I have my Internet connection running through a tunnel over the @Home
network (i.e. a cable modem at my place and another cable modem at the
location where my network is routed to an ISDN termination). It has
been OK, and I guess quite good given the price one pays for such
service compared to what equivalent bandwidth on a telco local loop
would cost (probably over $2500/month in my case). However some days,
and perhaps on rainy days especially, it's really bad. The latency
stays quite low (under 100ms average if you first toss the exceptions
that appear just after the connection recovers), but the packet loss
goes up well over 15% and every time you go to type something you face
major hesitation to the extent that it feels as if a 28.8kbps modem
would be faster again! Here's an example from a normal one-packet-
per-second ping running overnight (to the gateway on the other remote
cable modem):
57683 packets transmitted, 46032 packets received, +8 duplicates, 20.2% packet loss
round-trip min/avg/max/stddev = 13.888/283.061/182622.441/4992.750 ms
(I'm not sure I trust the max & stddev, or even the packet counters for
that matter because more than 64000 seconds (but not more than 65536)
have elapsed since that ping was started.)
So I did some experimentation with various versions of ping and found
that I could get a measurement that was reasonable approximation of a
continuous ping, but at a much lower cost, by sending about 10 packets
in a quick burst every minute (i.e. in Cisco ping style where you send
another packet immediately after the previous reply has been received).

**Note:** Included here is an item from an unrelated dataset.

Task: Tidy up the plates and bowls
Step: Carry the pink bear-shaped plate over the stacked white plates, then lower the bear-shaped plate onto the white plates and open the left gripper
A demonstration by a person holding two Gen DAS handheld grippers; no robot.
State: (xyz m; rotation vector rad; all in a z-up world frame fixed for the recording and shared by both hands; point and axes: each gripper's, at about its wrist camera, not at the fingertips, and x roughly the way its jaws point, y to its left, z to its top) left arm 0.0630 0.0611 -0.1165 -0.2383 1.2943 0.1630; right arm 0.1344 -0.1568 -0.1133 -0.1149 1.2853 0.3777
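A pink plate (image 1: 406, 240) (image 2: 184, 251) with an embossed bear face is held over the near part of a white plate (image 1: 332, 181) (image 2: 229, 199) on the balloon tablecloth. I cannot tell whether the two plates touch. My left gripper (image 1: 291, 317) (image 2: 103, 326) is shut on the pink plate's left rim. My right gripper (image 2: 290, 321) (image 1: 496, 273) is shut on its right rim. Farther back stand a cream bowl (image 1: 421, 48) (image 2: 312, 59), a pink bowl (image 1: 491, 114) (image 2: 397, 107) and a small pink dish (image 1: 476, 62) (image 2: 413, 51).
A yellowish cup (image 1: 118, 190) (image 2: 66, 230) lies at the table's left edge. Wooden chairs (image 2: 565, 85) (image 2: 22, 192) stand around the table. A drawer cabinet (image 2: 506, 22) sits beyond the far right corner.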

Now I'm not a statistician by trade (and in fact know relatively little
about statistics in detail) but it seems to me that what I've observed
at least in the packet loss graphs over the past 16 hours or so of data
collecting match my end user experiences. The RTT graphs may not be
quite so useful or accurate unless you can be 100% sure that in-transit
ICMP packets are given equal priority by all intermediate routers and
that your ping target is either extremely lightly loaded or can give
some assurance that it'll give ICMP echo requests equal priority to
other traffic and internal tasks (i.e. don't ping a Cisco unless you
want to mix your network measurements with measuring its load level).

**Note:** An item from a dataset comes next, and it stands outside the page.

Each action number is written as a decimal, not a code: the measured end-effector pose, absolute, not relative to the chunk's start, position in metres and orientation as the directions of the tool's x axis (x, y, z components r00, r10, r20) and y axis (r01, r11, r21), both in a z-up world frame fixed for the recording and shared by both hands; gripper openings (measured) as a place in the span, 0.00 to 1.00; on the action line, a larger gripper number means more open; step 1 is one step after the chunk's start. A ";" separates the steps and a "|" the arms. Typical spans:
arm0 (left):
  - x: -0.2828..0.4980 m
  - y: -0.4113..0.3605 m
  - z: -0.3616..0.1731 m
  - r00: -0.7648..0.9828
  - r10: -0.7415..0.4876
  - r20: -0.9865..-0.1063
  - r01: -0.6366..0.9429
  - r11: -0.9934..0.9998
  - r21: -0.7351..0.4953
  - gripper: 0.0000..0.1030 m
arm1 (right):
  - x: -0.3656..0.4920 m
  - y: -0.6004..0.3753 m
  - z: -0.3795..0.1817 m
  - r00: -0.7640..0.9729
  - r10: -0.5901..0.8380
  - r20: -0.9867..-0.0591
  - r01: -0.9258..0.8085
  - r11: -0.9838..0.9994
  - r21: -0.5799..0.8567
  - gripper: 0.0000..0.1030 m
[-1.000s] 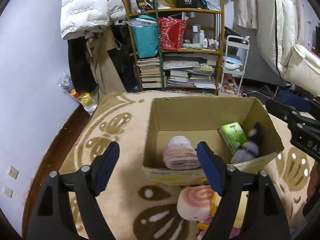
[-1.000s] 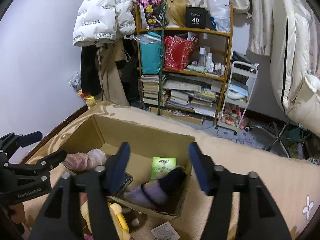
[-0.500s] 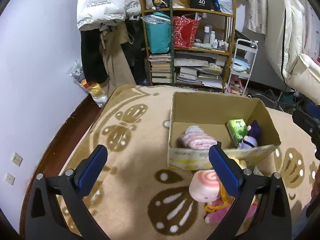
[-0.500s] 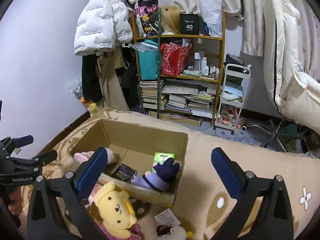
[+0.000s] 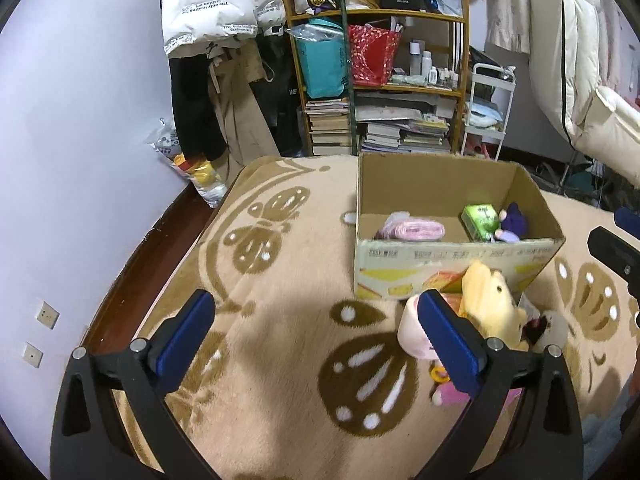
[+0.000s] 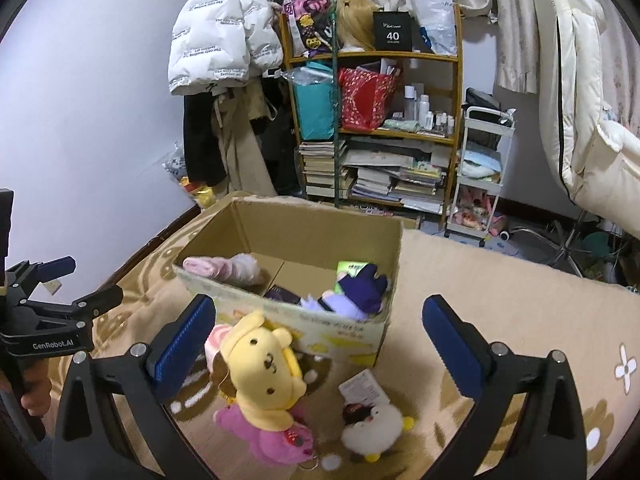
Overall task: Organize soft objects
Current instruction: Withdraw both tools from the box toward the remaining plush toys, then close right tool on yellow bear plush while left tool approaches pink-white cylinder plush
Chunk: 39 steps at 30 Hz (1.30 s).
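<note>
On the rug [image 5: 280,360], the left gripper [image 5: 316,332] has just been opening its jaws; they now stand wide with only rug between them, and the box [image 5: 452,268] sits at 1 o'clock, holding a pink roll [image 5: 412,230], a green pack [image 5: 480,220] and a purple doll [image 5: 512,224]. Further right, the right gripper [image 6: 320,340] has likewise just been opening and gapes wide, empty, with a yellow plush [image 6: 262,372] lying before the box at its 7 o'clock and a white plush [image 6: 372,428] at 5 o'clock.
</note>
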<state>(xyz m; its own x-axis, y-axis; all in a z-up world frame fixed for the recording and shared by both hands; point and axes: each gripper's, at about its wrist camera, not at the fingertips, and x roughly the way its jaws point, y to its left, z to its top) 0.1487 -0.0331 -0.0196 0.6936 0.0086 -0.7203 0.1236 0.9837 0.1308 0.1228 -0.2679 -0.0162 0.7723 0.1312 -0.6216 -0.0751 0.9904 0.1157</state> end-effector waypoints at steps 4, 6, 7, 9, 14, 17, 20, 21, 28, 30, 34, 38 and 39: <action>0.146 -0.034 -0.030 0.686 -0.001 -0.727 0.139 0.982 0.129 0.98 | 0.121 -0.264 -0.027 0.756 0.149 -0.638 -0.084 0.988 0.131 1.00; 0.146 -0.034 -0.035 0.683 -0.009 -0.730 0.144 0.982 0.123 0.98 | 0.120 -0.262 -0.033 0.749 0.155 -0.644 -0.087 0.987 0.137 1.00; 0.146 -0.034 -0.039 0.683 -0.013 -0.730 0.147 0.982 0.120 0.98 | 0.120 -0.261 -0.035 0.745 0.161 -0.647 -0.090 0.986 0.142 1.00; 0.147 -0.035 -0.045 0.683 -0.019 -0.730 0.149 0.982 0.114 0.98 | 0.120 -0.260 -0.042 0.739 0.169 -0.653 -0.093 0.984 0.149 1.00; 0.151 -0.041 -0.062 0.674 -0.027 -0.738 0.168 0.979 0.118 0.98 | 0.124 -0.260 -0.060 0.717 0.190 -0.670 -0.089 0.979 0.183 1.00; 0.152 -0.044 -0.070 0.675 -0.030 -0.737 0.182 0.975 0.127 0.98 | 0.128 -0.262 -0.070 0.702 0.206 -0.682 -0.082 0.974 0.210 1.00; 0.155 -0.046 -0.078 0.674 -0.040 -0.738 0.195 0.973 0.125 0.98 | 0.132 -0.263 -0.078 0.690 0.220 -0.690 -0.076 0.969 0.233 1.00; 0.156 -0.047 -0.081 0.672 -0.044 -0.739 0.198 0.973 0.122 0.98 | 0.134 -0.264 -0.081 0.687 0.225 -0.691 -0.075 0.968 0.240 1.00; 0.164 -0.050 -0.099 0.648 -0.067 -0.759 0.208 0.974 0.091 0.98 | 0.144 -0.258 -0.098 0.663 0.239 -0.710 -0.082 0.965 0.249 1.00; 0.168 -0.052 -0.104 0.640 -0.068 -0.765 0.212 0.973 0.091 0.98 | 0.148 -0.256 -0.104 0.652 0.234 -0.721 -0.082 0.967 0.240 1.00; 0.168 -0.058 -0.109 0.637 -0.078 -0.767 0.230 0.969 0.092 0.98 | 0.152 -0.254 -0.112 0.636 0.248 -0.731 -0.090 0.965 0.248 1.00; 0.167 -0.062 -0.113 0.628 -0.103 -0.771 0.255 0.964 0.079 0.98 | 0.154 -0.253 -0.115 0.635 0.266 -0.725 -0.097 0.959 0.266 1.00; 0.167 -0.063 -0.115 0.626 -0.109 -0.772 0.261 0.962 0.076 0.98 | 0.154 -0.253 -0.114 0.638 0.267 -0.722 -0.096 0.958 0.269 1.00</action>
<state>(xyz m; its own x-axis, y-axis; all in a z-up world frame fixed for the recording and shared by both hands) 0.1666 -0.0628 -0.1146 0.6260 -0.1091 -0.7722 0.2613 0.9623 0.0758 0.1538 -0.2533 -0.1143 0.6382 0.2672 -0.7220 -0.0963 0.9582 0.2695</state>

Anyway I thought I'd post this in hopes of getting any feedback. I
consult to another cable company that's using the same Terayon modems
I've been given by my local provider and I think they'd be interested in
seeing reliable packet loss measurements to various parts of their cable
plant (though I don't know that they can afford to deploy devices to be
used strictly for measuring upper-level traffic integrity).
I'm also wondering if anyone knows any tricks that would allow me to
display a new finer-grained graphs to represent the 60-second samples,
and also whether or not the 5-minute intervals in the hourly graph are
accurately representing the averages for the one minute samples. Please
post any comments or suggestions for discussion.

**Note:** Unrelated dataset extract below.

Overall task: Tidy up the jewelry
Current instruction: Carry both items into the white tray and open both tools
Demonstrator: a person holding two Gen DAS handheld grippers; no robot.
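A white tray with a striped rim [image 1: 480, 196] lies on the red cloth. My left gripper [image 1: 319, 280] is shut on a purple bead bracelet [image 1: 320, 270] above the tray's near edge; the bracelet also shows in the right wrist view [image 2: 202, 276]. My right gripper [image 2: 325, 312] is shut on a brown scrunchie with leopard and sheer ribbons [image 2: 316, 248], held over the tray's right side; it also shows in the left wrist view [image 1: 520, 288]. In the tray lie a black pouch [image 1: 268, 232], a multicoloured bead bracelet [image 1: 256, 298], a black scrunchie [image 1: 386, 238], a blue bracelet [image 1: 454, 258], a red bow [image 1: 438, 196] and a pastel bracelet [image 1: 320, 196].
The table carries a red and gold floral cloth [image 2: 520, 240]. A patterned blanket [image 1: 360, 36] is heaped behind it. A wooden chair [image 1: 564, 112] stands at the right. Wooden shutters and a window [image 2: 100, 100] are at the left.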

You need to put this config file (and another listing a set of targets
naming the devices you want to ping) in a separate config tree that you
run the collector over once per minute (as opposed to once ever 5
minutes). I've done this by defining a separate set of directories in
the subtree-sets file, called "fine", and invoke collect-subtrees
separately from cron like this:
#minute hour mday month wday command
#
*/5 * * * * /usr/cricket/bin/collect-subtrees normal
* * * * * /usr/cricket/bin/collect-subtrees fine
Note that you have to explicitly name the "normal" set else it will
collect all sets by default (at least in 1.0.2).
Note also that this config adds new "rra" entries and will produce
larger RRD files.
The script following this file goes in util/rtt and you need to
carefully read the comments about various versions of ping in that
script. I strongly recommend you get Eric Wassenaar's version with the
'-F' option, especially if you want to measure more than one device.
# net-rtt sub-tree
#
# This is where we collect stats on the reachability of various remote hosts
Target --default--
directory-desc = "Miscellaneous Network Statistics"
short-desc = "Network Response"
long-desc = "Network RTT and packet loss statistics."
# WARNING: make sure you collect this sub-tree every 60 seconds!
rrd-poll-interval = 60
# you'll probably want to change this... unless you have
# Cricket in ~/cricket and your config tree in ~/cricket-config
util-dir = %auto-base%/../util
target-type = net-monitor
host = %auto-target-name%
# try tromping on these:
snmp-host = ""
snmp-uptime = ""
datasource minRTT
ds-source = "exec:0:%util-dir%/rtt %host%"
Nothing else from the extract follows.